Because I am blessed and cursed with 28 gnashers, the hospital where I go has told me how to floss them in and out (and then out and in). I must use special toothpaste and not forget fluoride. However, last time they introduced me to a new power-brush to annihilate plaque. I had to purchase said hook-brush device. I must use it every time I use conventional elbow grease. I must floss not once but twice a day. I must rinse the old twenty-eight to avoid dropsy, and should I forget to do so, I must suffer the pangs of conscience.

All this to delay the inevitable.

BUT it gets worse. 

I have other ailments and must expend – and if possible extend – incredible hours attending to them.

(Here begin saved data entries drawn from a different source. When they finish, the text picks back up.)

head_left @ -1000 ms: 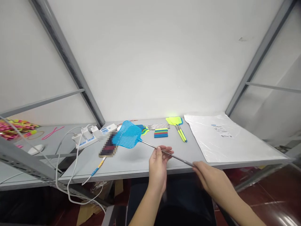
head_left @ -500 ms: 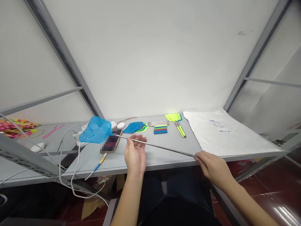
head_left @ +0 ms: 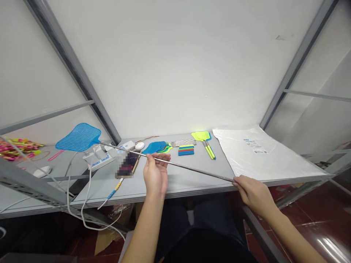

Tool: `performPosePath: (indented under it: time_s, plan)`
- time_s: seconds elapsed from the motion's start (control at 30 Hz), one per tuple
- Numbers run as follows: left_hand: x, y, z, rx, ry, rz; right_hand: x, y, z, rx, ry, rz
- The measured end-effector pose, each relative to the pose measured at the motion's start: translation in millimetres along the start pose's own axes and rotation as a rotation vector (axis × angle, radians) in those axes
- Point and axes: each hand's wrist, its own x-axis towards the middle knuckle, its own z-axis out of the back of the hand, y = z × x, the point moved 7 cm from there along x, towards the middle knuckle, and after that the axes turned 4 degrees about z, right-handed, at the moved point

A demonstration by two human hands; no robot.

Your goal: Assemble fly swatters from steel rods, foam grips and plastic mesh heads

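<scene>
Blue swatter is up over the worktop; if I dip it, its head might knock the power strip. My left hand pinches the rod, my right hand clamps its end. Long and straight, it points just past nine o'clock, tail just past three.

Two hands, one held swatter, one phone, one white package; rods too fine to count.
</scene>
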Motion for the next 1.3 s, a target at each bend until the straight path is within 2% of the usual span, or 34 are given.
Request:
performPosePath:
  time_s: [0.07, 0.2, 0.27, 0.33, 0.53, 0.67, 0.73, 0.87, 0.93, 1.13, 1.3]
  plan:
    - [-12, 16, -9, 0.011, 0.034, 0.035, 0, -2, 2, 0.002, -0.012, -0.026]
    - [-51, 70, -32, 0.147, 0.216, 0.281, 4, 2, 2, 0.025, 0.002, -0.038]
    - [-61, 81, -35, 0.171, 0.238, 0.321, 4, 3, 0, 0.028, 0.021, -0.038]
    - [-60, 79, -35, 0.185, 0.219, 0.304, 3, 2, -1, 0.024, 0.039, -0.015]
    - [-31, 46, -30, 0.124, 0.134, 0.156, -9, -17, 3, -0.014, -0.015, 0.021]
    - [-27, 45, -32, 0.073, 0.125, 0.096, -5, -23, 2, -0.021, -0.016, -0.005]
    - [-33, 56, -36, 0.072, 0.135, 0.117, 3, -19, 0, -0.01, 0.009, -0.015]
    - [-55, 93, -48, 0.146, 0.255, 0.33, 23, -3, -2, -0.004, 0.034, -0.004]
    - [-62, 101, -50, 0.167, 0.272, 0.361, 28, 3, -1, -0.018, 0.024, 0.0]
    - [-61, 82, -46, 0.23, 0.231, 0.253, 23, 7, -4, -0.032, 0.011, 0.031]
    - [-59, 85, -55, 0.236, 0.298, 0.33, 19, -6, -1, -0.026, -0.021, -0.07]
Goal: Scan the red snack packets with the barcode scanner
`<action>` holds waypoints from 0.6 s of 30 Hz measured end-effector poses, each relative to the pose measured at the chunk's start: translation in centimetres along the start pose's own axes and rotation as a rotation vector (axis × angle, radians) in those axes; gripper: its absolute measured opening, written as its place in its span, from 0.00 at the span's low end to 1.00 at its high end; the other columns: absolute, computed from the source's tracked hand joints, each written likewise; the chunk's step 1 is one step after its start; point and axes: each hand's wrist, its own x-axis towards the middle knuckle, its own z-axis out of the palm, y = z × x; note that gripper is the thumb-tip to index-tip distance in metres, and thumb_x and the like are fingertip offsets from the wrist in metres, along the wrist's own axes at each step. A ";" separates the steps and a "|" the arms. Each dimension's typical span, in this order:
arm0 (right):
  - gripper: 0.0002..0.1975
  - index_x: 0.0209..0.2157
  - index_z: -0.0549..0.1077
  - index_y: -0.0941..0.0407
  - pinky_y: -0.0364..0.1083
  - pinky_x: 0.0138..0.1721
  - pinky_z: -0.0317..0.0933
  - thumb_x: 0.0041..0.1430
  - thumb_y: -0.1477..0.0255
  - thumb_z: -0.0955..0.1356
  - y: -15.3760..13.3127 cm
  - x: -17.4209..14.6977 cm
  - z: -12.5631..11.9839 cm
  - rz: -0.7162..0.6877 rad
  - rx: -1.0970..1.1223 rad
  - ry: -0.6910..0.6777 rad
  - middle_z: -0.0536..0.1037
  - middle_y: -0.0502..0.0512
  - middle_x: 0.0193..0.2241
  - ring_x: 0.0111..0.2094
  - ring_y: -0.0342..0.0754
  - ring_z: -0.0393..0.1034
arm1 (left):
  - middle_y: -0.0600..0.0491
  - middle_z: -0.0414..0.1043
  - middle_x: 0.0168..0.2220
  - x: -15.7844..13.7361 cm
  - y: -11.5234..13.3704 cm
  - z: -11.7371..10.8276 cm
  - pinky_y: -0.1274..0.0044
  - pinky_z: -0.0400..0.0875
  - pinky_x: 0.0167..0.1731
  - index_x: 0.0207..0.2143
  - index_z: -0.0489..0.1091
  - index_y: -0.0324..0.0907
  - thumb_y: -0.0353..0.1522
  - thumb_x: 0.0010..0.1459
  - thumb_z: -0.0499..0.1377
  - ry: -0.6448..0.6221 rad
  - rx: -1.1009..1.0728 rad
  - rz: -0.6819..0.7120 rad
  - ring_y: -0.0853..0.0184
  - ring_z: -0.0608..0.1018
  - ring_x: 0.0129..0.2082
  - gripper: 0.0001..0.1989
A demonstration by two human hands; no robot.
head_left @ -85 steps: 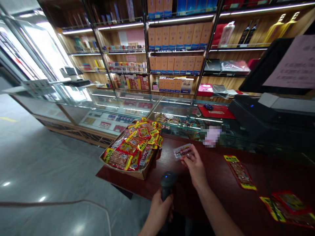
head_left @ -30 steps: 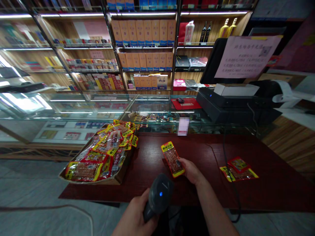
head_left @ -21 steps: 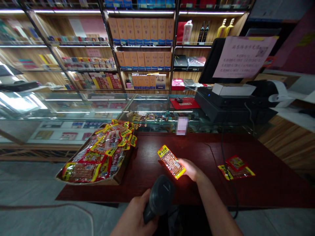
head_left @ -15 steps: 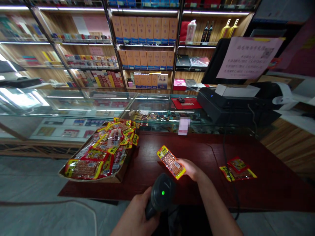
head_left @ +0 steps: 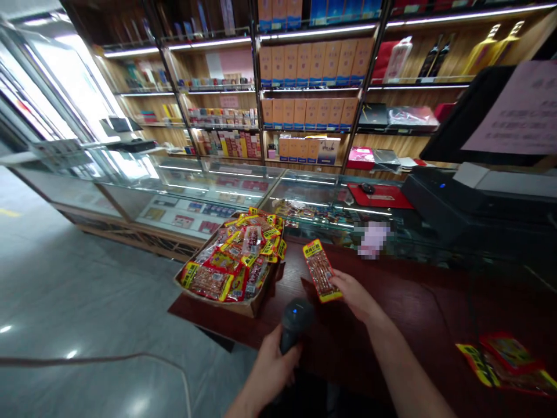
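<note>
Filling the background, lit wooden shelving (head_left: 257,87) was stocked with boxes (head_left: 313,64) and bottles (head_left: 436,56). In front of it a glass display case (head_left: 204,177) was set, and alongside that a dark red wooden bench (head_left: 404,307) was placed. At the bench's left end, an open cardboard box (head_left: 242,306) was heaped with sealed snack packets (head_left: 230,258). Near the bench's front edge, a handheld barcode scanner (head_left: 298,317) was gripped by the left hand (head_left: 275,361), the fingers curled round its handle. To the right of the box, a red-and-yellow snack packet (head_left: 321,271) was held, tilted, by the right hand (head_left: 355,295); its right edge was pinched between thumb and fingers, the latter partly hidden beneath. At the far right, a small red packet (head_left: 512,352) was laid across a longer packet (head_left: 505,376). On the scanner's head a blue light (head_left: 295,311) was lit.
</note>
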 end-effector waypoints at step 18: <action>0.20 0.60 0.71 0.50 0.53 0.64 0.54 0.71 0.66 0.59 -10.4 11.7 15.3 -0.602 -0.973 -0.028 0.72 0.53 0.62 0.63 0.50 0.64 | 0.62 0.66 0.15 2.7 -1.8 0.0 0.82 0.61 0.09 0.37 0.65 0.42 0.40 0.53 0.61 0.175 -0.045 -0.001 0.71 0.68 0.10 0.13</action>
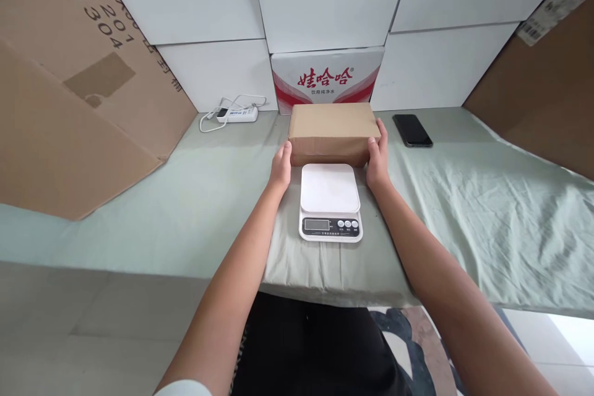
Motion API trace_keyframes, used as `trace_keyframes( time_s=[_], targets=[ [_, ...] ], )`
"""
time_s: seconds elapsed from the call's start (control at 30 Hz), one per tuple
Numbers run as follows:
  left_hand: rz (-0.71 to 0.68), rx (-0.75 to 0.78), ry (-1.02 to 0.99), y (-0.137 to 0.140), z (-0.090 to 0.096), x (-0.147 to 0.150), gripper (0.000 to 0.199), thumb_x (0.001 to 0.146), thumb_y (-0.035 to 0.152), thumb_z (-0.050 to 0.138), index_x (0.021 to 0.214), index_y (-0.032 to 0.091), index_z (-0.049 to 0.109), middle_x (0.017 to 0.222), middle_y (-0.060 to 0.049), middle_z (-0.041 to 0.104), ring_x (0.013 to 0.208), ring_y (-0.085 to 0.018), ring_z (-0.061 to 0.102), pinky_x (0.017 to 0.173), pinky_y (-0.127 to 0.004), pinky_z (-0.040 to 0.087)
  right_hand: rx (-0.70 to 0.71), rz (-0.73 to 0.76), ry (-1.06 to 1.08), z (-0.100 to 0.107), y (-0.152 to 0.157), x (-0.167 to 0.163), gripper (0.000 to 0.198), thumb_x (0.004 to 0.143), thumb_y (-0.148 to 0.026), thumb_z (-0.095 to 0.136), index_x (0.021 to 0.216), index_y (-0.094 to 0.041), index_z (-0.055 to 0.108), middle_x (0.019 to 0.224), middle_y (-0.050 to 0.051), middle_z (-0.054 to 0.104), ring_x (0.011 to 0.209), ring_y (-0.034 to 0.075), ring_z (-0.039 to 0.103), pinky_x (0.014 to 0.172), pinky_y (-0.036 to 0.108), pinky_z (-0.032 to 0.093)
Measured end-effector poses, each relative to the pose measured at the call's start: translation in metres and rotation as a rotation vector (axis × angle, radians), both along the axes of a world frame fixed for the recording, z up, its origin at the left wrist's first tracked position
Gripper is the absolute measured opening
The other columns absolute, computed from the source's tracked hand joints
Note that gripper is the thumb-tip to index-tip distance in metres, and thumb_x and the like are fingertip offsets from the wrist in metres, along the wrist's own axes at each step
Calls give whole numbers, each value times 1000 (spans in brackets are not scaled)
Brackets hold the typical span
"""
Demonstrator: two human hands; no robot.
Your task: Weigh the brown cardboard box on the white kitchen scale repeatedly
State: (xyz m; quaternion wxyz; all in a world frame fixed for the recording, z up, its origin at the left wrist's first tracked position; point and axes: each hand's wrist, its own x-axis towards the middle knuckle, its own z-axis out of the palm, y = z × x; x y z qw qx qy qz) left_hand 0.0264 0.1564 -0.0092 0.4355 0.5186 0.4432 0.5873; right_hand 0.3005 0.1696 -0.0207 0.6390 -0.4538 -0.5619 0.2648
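A closed brown cardboard box [333, 120] is gripped between my two hands, just behind a kitchen scale. My left hand [281, 166] presses on its left end, thumb up along the near corner. On the right end, my right hand [378, 158] has its thumb on the near face and its fingers round the side. The white kitchen scale [330, 189] lies on the cloth between my forearms, its platform bare and its display blank. Whether the box rests on the cloth or is slightly raised, I cannot tell.
Behind the box stands a white and red carton [327, 77] against white panels. A white power strip [237, 114] with a cable lies back left, a black phone [413, 130] back right. Large cardboard sheets [69, 93] flank both sides. Pale green cloth [213, 198] covers the table.
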Motion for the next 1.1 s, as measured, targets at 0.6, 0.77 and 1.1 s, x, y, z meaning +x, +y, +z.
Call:
trace_keyframes(
  time_s=[0.6,0.77,1.1],
  targets=[
    [19,10,-15,-4,0,3,90,93,96,50,144,24,71,161,-14,72,158,-36,63,138,-55,46,-47,-5,39,16,-20,-8,108,84,-90,63,171,-30,41,186,9,39,177,35,30,150,63,14],
    [-15,33,-15,-5,3,3,93,92,97,51,147,25,70,165,-14,69,162,-37,59,140,-57,43,-55,51,44,14,-19,-6,102,87,-88,63,171,-35,40,188,5,36,177,34,30,149,63,18],
    [26,26,-9,-4,6,3,94,90,98,52,148,26,68,167,-14,68,163,-36,57,140,-51,43,-36,55,-8,11,-15,-6,98,90,-86,60,173,-37,40,190,3,35,177,34,32,149,63,19]
  ],
)
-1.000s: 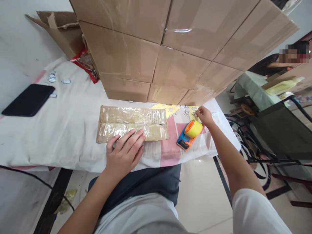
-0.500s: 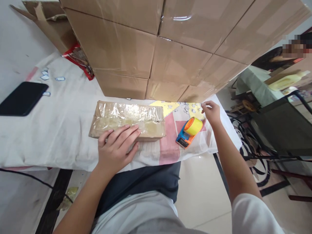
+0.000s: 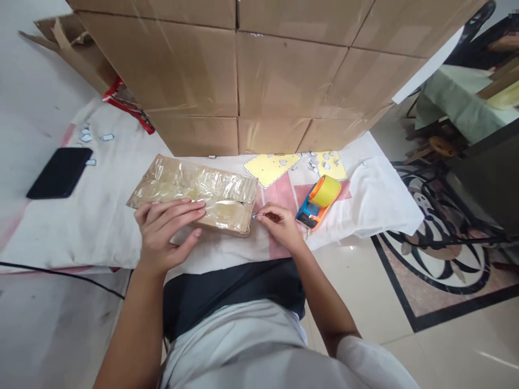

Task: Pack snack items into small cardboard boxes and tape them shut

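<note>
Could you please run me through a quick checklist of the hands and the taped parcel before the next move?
1. Left hand steadies the flat brown tape-wrapped cardboard parcel: ok.
2. Right hand pinches a small white sticker by the parcel's end: ok.
3. Sticker's printed side: cannot tell.
4. Orange-and-blue tape dispenser with yellow roll clear of both hands: ok.
5. Black flat phone away from the parcel: ok.
6. Parcel fully on the white cloth-covered table: ok.

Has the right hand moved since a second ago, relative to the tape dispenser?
Yes. The right hand came from beyond the tape dispenser back to its near left side, now pinching a small label beside the taped parcel.
</note>
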Demonstrator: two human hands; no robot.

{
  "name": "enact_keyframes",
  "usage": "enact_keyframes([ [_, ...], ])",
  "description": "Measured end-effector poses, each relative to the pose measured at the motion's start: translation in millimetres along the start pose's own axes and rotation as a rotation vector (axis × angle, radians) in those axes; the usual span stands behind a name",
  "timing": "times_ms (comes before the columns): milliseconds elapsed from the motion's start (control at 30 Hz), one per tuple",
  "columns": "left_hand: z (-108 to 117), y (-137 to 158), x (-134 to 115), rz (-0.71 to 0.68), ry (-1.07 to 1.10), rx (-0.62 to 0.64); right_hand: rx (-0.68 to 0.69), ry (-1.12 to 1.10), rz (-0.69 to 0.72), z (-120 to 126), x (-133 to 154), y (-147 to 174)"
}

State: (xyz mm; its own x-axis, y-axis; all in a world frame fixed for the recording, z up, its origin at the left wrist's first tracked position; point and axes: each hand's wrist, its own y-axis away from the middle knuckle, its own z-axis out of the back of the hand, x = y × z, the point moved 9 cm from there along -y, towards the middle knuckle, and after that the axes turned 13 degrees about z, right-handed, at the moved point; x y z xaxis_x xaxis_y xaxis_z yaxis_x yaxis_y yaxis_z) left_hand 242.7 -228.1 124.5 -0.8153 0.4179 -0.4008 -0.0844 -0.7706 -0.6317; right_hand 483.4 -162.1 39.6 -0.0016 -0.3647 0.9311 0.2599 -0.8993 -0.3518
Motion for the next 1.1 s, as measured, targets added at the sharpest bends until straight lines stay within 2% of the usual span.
enact_keyframes([
  [133,0.5,-0.7,-3.9,-0.031,0.014,0.098,-0.092,-0.092,-0.031,-5.2,-15.1,-3.6],
  [267,-0.3,-2.2,-5.3,-0.034,0.019,0.13,-0.394,-0.101,-0.066,-0.7,-17.4,14.8],
  [333,-0.7,-2.5,-5.5,-0.032,0.021,0.123,-0.451,-0.04,-0.054,-6.6,-12.7,26.2],
  [500,-2.0,-0.1,-4.2,-0.026,0.04,0.155,-0.359,-0.045,0.025,-26.9,-3.2,36.5],
  [667,-1.8,0.9,0.8,0.018,0.037,0.159,-0.217,-0.137,-0.034,-30.6,-8.9,37.5],
  [767,-2.5,0.4,1.2,0.034,0.028,0.143,-0.271,-0.164,-0.075,-25.7,-10.2,43.0],
  [833,-2.5,-0.1,-0.1,0.03,0.026,0.128,-0.302,-0.159,-0.063,-26.2,-7.3,45.7],
  [967,-3.6,-1.2,1.5,0.045,0.025,0.127,-0.261,-0.151,-0.035,-35.6,-1.8,44.8],
  [1100,-2.6,-3.0,-1.3,0.055,0.014,0.127,-0.328,-0.169,-0.015,-27.5,1.9,38.2],
])
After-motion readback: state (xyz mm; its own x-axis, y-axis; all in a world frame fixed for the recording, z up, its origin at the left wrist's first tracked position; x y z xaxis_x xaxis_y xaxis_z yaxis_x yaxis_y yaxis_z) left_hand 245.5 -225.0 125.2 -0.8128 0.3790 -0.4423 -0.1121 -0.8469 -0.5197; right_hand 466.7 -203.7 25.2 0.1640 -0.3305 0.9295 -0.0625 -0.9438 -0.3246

For example, there is my unconventional verruca which reddens rather than blackens and requires thrice daily treatment. There are moles to be vaselined and feet-bacterial outbreaks to be anointed. I will avoid going into why I swallow fish-oil capsules, mini-aspirins, statins, and two varieties of blood-pressure, down-yer-throat-mate tabletoids, but let it be said these last-mentioned keep me very busy every day.

All in all not worth the trouble I hear you saying especially because my luck means it can only get worse.

So, here’s to old age, longevity, and mother nature’s great curse which is that no-go zone before DEATH. Leopardi told us mother nature was our stepmother. She’ll let us nestle close. She’ll cheat us. She’ll abandon us. She’ll laugh in our drooping jowls.

Take it from me, reader. Old age is not jolly. And it will catch up with you sooner or later.